1. Sell your ownership shares

If you own a business with a partner or have investors, one option is to sell your shares. The way you do that will depend on how your business is structured. Here’s a closer look at what that looks like:

  • Partnerships: All partners must vote on changing ownership percentages. You’ll also need to review your partnership agreement to see how shares are to be split between the remaining partners.
  • Limited liability companies (LLCs): Look at the buy-sell details, which should be in your LLC’s operating agreement. Anyone who has an ownership stake in the company must agree to changing ownership percentages.
  • S-corporations and C-corporations: Review the company’s shareholder agreement to see what’s required. Transferring your shares will require approval from other shareholders and/or the board of directors.

It’s probably wise to work with an attorney and tax professional when selling your shares. They can help ensure that it’s done properly and in a way that reduces your tax liability.

2. Sell the business

Selling your business can allow you to walk away completely or stay on as an employee, depending on how you negotiate. You can take this route if you own your business on your own or have partners or investors. According to the U.S. Small Business Administration (SBA), you can go about it in a few different ways.

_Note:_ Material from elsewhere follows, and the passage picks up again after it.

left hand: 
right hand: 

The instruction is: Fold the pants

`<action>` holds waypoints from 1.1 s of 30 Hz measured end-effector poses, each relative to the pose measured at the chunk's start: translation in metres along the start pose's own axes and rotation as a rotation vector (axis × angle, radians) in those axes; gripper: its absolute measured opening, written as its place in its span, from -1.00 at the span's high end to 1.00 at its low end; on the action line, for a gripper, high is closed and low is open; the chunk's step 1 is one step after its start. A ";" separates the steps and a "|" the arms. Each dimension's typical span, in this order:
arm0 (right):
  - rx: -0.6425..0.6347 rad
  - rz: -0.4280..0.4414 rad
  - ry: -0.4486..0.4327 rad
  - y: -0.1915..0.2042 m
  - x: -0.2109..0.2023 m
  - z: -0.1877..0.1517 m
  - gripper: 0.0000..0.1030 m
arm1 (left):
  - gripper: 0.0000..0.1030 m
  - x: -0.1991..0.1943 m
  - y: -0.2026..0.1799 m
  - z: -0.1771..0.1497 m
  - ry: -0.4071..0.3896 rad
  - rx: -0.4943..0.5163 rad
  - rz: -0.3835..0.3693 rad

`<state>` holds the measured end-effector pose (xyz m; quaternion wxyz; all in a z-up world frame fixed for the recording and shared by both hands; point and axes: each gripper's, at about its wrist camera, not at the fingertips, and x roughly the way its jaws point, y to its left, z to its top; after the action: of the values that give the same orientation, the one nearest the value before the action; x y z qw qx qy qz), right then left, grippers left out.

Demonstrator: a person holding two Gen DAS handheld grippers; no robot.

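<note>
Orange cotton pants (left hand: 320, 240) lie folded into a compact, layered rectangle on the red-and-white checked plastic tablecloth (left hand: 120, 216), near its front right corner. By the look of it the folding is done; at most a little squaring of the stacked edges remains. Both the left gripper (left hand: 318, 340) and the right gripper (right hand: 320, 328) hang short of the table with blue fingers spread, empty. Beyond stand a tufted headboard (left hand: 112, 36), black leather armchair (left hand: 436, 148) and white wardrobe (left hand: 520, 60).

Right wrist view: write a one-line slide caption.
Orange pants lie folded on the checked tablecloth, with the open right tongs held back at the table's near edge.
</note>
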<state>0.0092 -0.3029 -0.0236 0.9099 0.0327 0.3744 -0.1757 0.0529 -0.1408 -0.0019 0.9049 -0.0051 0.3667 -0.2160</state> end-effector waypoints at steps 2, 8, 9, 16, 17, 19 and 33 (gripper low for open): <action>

  • Sell your business outright: If you sell your business in full, you’ll receive a payout and ownership will transfer immediately.
  • Opt for a gradual sale: This is when you allow a buyer to finance a long-term payment plan. They’ll make regular payments for a predetermined amount of time, which provides you with income until the sale is complete.
  • Lease your business: By leasing your company, you’re temporarily giving up the rights to the business. This can be a good option if you aren’t certain that you want to sell.

These options all require an interested party who’s ready to invest in the business. Online business listing websites, business brokers and investment banks could be good starting points. You can also spread the word throughout your professional network.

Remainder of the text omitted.